Backends¶
Every gmat-sweep run is dispatched through a Pool — the abstraction that
takes a RunSpec, runs it, and returns a RunOutcome. Three concrete
pools ship in the box:
| Pool | Install | When to pick it |
|---|---|---|
LocalJoblibPool |
core (no extras) | Default. One machine, one Python, joblib's loky workers spawn one fresh interpreter per task. The right choice for nearly every laptop or single-box server sweep. |
DaskPool |
pip install gmat-sweep[dask] |
Multi-host sweeps, or a sweep that fits on one machine but needs to plug into an existing dask.distributed cluster (Slurm, Kubernetes, or a long-lived dev scheduler). |
RayPool |
pip install gmat-sweep[ray] |
Multi-host sweeps on a Ray runtime — local, autoscaling, or remote via the Ray Client. |
All three accept the same reuse_gmat_context keyword controlling how the
GMAT bootstrap cost is amortised across the runs in a sweep:
reuse_gmat_context=True(the default) — a worker process importsgmat_runonce and reuses the resulting state across many tasks. Bootstrap cost is paid once per worker, then amortised. Safe only when every task dispatched through the pool loads the same script — GMAT relies on process-global singletons that cannot be reused across runs that load different scripts.reuse_gmat_context=False— every task spawns a fresh Python interpreter that bootstrapsgmatpyfrom scratch. Slower but supports arbitrary heterogeneous scripts in a single sweep.
The default is right for the common case (one mission, many parameter
combinations). Pass reuse_gmat_context=False when you compose a single pool
across calls that load different .script files.
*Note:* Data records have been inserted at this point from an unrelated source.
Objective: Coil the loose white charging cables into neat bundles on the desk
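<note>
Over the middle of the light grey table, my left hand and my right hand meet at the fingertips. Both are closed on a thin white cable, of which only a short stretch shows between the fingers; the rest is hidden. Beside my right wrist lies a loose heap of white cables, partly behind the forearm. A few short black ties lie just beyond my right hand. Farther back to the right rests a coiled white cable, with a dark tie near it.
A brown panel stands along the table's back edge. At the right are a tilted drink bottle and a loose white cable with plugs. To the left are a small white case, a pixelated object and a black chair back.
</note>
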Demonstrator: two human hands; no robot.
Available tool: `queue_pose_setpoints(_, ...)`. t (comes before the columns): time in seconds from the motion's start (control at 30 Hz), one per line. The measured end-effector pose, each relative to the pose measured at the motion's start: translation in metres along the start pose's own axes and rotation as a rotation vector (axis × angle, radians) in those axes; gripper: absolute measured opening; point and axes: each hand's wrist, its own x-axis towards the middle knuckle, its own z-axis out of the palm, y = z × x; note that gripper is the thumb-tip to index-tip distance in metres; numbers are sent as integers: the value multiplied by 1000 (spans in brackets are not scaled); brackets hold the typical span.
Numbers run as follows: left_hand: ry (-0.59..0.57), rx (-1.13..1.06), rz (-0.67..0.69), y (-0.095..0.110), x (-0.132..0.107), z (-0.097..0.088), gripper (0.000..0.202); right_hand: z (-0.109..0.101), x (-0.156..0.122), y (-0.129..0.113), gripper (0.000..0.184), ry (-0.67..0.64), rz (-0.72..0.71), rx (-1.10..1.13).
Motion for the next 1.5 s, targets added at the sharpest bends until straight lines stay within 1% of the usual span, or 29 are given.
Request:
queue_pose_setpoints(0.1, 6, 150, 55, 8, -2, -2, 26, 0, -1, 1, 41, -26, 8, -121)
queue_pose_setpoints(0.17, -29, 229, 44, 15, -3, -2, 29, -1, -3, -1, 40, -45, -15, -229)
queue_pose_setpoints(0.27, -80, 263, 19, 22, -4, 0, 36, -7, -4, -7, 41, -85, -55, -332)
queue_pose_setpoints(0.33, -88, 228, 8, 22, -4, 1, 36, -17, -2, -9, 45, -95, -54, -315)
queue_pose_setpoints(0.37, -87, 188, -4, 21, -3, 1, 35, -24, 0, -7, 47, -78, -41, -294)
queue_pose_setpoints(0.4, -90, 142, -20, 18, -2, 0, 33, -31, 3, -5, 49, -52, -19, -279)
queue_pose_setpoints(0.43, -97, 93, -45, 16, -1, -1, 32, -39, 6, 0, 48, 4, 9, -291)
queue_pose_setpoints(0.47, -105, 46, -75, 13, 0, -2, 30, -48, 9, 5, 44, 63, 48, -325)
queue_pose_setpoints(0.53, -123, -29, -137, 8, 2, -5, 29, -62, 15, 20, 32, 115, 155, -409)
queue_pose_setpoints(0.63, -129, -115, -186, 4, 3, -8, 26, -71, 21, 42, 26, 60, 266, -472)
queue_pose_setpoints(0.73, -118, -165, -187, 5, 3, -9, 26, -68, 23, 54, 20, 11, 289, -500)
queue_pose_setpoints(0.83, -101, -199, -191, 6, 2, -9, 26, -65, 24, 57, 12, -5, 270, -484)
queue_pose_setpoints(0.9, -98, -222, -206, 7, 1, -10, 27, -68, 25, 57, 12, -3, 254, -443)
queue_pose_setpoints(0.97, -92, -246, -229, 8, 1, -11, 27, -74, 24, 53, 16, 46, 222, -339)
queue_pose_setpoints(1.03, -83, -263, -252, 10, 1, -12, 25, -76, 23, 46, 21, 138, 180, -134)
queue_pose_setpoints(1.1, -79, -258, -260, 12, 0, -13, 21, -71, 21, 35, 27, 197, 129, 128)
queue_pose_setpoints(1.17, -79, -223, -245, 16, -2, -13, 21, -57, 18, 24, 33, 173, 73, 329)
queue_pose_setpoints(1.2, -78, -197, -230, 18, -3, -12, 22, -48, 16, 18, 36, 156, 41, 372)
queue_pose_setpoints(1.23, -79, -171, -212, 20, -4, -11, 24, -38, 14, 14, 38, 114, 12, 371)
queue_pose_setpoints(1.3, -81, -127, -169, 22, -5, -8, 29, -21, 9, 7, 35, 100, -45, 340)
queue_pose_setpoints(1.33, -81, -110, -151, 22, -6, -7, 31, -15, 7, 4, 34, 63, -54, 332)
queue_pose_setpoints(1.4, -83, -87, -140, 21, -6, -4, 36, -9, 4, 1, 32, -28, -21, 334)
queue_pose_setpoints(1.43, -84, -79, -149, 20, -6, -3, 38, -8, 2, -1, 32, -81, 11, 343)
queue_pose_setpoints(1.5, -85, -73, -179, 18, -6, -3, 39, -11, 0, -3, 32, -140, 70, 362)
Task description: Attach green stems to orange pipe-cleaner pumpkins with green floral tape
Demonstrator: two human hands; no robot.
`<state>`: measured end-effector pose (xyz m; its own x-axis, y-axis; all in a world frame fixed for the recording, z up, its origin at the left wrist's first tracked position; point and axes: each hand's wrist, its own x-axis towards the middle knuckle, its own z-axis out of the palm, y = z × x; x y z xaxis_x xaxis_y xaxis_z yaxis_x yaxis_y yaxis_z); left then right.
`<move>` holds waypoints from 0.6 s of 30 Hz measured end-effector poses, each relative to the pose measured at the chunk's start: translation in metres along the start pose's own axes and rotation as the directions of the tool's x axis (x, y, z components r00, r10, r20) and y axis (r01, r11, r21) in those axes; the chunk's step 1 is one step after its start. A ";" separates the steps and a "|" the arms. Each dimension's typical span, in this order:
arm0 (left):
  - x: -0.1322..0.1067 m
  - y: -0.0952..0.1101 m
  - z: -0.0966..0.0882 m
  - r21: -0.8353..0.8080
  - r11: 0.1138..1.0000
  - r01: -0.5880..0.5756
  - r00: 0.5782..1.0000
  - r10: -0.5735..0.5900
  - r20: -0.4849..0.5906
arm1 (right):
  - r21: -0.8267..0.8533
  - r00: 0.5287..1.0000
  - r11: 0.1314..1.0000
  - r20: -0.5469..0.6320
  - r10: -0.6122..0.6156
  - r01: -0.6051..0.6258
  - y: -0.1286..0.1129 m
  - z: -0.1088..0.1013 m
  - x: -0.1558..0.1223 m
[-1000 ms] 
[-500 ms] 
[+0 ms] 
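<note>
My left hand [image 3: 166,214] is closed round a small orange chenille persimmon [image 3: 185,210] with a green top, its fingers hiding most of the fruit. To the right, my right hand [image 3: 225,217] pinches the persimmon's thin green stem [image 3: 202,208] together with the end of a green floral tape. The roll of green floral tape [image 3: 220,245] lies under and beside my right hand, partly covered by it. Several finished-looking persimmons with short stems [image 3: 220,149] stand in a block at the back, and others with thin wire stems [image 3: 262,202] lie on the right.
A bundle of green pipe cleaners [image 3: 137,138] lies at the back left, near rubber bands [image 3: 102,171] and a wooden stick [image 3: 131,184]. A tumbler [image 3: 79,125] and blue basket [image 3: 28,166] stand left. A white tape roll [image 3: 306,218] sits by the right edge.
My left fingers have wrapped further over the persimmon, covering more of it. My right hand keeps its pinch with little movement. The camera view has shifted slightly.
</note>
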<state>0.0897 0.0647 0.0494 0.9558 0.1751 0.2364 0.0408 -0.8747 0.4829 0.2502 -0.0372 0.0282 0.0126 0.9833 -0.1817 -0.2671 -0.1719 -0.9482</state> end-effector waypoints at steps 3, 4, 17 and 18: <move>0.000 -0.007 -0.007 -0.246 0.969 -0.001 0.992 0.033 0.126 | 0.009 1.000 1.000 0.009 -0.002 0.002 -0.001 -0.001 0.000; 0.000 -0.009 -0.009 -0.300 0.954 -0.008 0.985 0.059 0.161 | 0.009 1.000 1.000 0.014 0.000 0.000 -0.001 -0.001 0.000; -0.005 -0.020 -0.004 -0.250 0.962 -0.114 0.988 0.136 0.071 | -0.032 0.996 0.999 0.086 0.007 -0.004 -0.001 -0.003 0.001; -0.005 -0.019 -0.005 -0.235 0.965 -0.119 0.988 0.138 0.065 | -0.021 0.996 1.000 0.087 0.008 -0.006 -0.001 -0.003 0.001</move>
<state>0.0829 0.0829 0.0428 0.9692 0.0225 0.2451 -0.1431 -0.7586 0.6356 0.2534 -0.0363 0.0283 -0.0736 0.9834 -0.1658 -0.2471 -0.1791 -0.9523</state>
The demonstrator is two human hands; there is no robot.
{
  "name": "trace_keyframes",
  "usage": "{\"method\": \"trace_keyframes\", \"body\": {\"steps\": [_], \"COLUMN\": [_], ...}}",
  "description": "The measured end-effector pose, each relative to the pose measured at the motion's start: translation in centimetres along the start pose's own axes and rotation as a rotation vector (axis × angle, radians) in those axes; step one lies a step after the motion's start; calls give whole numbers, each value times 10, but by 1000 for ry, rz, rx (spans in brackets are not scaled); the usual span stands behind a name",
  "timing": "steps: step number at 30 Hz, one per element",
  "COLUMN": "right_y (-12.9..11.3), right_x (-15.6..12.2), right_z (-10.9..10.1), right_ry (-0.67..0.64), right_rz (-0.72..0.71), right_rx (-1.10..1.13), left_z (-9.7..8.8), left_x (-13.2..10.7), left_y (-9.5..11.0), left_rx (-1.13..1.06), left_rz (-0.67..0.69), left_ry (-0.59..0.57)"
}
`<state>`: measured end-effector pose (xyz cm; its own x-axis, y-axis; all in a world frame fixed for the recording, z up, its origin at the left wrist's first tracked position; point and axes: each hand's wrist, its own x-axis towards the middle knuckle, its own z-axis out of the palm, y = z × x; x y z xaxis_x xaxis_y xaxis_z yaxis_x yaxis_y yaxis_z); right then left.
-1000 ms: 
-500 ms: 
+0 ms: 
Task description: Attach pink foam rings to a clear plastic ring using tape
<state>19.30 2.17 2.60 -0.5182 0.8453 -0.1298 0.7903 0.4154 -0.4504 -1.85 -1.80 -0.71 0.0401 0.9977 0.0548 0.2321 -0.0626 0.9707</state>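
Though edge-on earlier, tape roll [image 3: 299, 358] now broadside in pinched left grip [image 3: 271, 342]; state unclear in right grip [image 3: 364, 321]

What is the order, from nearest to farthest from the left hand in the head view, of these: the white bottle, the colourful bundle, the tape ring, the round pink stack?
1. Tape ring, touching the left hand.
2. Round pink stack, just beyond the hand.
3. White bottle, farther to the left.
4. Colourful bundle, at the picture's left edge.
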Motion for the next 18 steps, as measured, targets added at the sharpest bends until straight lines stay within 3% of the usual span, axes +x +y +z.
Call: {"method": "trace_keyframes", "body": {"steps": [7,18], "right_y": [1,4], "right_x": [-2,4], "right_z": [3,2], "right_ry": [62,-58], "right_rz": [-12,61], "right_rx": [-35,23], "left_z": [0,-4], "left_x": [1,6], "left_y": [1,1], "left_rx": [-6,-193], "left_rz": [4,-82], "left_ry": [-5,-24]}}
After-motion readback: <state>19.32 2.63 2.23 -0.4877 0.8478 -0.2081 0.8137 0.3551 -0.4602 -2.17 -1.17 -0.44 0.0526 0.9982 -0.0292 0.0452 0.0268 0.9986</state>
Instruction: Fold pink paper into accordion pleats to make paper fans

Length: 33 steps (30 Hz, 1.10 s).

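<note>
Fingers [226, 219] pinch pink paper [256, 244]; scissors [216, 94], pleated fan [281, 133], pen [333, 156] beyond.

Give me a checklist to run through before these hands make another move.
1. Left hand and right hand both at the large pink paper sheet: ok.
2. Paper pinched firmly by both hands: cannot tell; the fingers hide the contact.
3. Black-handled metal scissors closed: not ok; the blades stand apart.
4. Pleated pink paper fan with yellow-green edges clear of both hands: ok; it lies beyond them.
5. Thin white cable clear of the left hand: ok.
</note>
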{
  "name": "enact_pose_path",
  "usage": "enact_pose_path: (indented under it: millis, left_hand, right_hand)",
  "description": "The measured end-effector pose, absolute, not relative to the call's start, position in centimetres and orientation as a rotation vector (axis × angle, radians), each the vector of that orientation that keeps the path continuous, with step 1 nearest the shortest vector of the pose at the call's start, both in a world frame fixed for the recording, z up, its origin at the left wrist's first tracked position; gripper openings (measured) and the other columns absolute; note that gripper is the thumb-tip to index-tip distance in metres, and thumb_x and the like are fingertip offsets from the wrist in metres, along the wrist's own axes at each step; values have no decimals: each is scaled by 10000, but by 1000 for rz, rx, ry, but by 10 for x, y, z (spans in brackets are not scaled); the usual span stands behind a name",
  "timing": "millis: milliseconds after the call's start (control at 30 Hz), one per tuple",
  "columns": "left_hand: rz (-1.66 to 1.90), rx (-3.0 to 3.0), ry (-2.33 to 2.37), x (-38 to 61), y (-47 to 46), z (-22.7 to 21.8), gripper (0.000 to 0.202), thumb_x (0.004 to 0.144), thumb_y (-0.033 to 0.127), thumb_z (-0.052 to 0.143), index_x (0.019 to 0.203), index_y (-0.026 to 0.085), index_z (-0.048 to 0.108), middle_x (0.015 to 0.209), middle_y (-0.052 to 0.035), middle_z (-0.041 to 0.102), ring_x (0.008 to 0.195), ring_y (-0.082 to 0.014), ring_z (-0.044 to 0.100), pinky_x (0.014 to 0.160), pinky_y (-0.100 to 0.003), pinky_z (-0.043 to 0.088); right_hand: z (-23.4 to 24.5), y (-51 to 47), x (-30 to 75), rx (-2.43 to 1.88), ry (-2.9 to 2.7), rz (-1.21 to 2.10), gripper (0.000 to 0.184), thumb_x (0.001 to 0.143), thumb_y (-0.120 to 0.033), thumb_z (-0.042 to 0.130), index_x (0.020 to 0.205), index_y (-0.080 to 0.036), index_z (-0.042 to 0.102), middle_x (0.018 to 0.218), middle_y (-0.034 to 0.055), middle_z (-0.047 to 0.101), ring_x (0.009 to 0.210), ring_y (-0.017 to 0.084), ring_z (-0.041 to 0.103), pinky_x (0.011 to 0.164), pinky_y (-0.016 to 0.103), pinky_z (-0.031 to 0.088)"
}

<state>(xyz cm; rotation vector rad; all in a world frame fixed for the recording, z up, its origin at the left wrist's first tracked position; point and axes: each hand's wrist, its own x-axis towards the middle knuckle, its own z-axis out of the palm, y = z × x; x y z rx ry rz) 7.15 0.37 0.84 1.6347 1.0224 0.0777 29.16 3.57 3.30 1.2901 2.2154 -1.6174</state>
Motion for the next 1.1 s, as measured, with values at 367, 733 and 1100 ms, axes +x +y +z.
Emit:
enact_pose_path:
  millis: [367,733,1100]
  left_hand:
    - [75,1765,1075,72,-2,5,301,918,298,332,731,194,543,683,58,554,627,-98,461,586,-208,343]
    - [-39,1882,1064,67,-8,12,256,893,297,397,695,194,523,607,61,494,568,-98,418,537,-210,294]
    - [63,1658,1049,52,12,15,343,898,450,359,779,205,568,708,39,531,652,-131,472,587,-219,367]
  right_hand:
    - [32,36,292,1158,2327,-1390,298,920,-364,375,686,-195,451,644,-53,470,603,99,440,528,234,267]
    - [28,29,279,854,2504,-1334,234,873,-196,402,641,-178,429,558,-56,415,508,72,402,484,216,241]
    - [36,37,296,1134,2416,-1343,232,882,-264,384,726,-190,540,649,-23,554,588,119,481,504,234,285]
LocalJoblibPool — the default¶
from gmat_sweep import LocalJoblibPool, sweep
df = sweep(
"mission.script",
grid={"Sat.SMA": [7000.0, 7100.0, 7200.0, 7300.0]},
backend=LocalJoblibPool(workers=4),
out="./sweep",
)
workers=-1 (the default) uses every core. See
Choosing a backend on the parameter
spec page for the full set of LocalJoblibPool patterns (capping
parallelism, sharing one pool across several sweeps).
DaskPool — dask.distributed¶
from gmat_sweep import sweep
from gmat_sweep.backends import DaskPool
with DaskPool(n_workers=4) as pool:
df = sweep(
"mission.script",
grid={"Sat.SMA": [7000.0, 7100.0, 7200.0, 7300.0]},
backend=pool,
out="./sweep",
)
With no arguments, DaskPool spawns a distributed.LocalCluster and a
Client connected to it, and tears both down on close(). Pass an
existing client to dispatch through a cluster the rest of your code is
already using:
from dask.distributed import Client
from gmat_sweep import sweep
from gmat_sweep.backends import DaskPool
client = Client("tcp://scheduler:8786")
with DaskPool(client=client) as pool:
df = sweep("mission.script", grid={...}, backend=pool, out="./sweep")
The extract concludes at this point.